"I shouldn't dare. I am sure I should miss," I answered.
"You must try. You know that you are the lucky one. I am going to leave you here with the rifle and I shall crawl back a little way. If we went on he would jump away on the other side of the alders and that would be the last of him. I am going off to the right, and then I will walk slowly towards him. The river is shallow here, and it is the only open spot. He will surely jump in it, and probably stop for a second to see what is coming, for he won't smell me. You will have a fine chance at him from here."
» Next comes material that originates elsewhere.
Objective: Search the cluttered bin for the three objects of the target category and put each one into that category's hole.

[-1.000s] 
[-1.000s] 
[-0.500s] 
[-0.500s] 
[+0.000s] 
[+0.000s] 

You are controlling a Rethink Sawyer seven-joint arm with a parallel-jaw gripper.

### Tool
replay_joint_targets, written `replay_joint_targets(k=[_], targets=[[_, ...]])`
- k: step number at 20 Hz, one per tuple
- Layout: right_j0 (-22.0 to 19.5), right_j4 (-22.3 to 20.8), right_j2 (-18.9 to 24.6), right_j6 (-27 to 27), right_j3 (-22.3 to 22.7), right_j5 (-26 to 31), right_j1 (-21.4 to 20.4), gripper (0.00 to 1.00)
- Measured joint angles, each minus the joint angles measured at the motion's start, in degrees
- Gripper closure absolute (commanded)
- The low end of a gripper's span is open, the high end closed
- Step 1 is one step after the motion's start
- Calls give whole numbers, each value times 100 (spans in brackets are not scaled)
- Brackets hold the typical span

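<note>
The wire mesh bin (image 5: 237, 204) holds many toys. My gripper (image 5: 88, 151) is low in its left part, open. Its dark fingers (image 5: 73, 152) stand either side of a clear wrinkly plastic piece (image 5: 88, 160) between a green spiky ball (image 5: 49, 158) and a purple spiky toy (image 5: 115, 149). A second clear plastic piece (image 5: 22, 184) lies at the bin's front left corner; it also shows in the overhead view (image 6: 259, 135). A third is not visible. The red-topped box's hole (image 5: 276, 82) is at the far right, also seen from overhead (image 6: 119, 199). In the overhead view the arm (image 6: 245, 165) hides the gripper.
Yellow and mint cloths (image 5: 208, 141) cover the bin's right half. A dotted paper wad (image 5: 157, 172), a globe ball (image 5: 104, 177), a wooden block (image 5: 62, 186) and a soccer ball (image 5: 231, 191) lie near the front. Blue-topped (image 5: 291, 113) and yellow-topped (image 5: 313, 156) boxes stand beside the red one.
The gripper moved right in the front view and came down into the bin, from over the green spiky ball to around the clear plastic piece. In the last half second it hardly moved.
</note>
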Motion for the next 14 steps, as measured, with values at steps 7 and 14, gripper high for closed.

He placed the gun in my hands, already cocked, and was gone, noiselessly, in an instant. I watched those bushes eagerly, and once again saw the big tops of those antlers above the alders. Behind me everything was wonderfully still, and I could hear the beating of my heart. The doctor seemed to have been swallowed up by the wilderness, and I have never felt so entirely alone as at that moment. An instant later I realized that a strange thing was happening; I was no longer nervous, and my hands were perfectly steady. After this, away to the right, I heard the faintest crackling of branches and the horns appeared again, absolutely still for a moment. Then another little branch cracked, and there was a turmoil in the bushes, a splashing over the shallow, gravelly bottom of the little stream, and the great, gray-brown body and white, arching neck of the stag appeared, like a thing out of a fairy book. The head was noble, poised on that snowy neck, and the antlers looked like a tangle of brush. The lithe thing stopped, the sensitive ears went back, and he started again.
But the gun had gone up to my shoulder, Aunt Jennie, quite instinctively, and for a fraction of a second I saw that wonderfully feathered neck in the notch of the sight, then a brown place that was the beginning of the shoulder, and I pulled the trigger. His long trot changed to a furious, desperate gallop. A leap up the further bank carried him out of my sight, and I was now so flurried that I never gave him a second shot. Indeed I felt so badly that I wanted to sit down and have a good cry.
I heard the doctor, who was tearing through the bushes, just as Harry
Lawrence used to butt his way through a football line.
"You've got him," he yelled. "They never run like that unless mortally wounded. We'll have him in a moment!"
"Do you really think so?" I cried, breathlessly.
"Come on and see for yourself," he answered, and in our turn we splashed through the shallow water and found the track on the other side. This we very carefully studied, so as to be able to distinguish it from others, and then we went on, very cautiously, both walking on tiptoe. He was ahead of me, with the cocked rifle in his hand, but after going a short distance he stopped, suddenly, and began to fill his pipe, with the most exasperating coolness.
"Why don't you go on?" I asked, indignantly.
"Don't you think I deserve a pipe?" he said.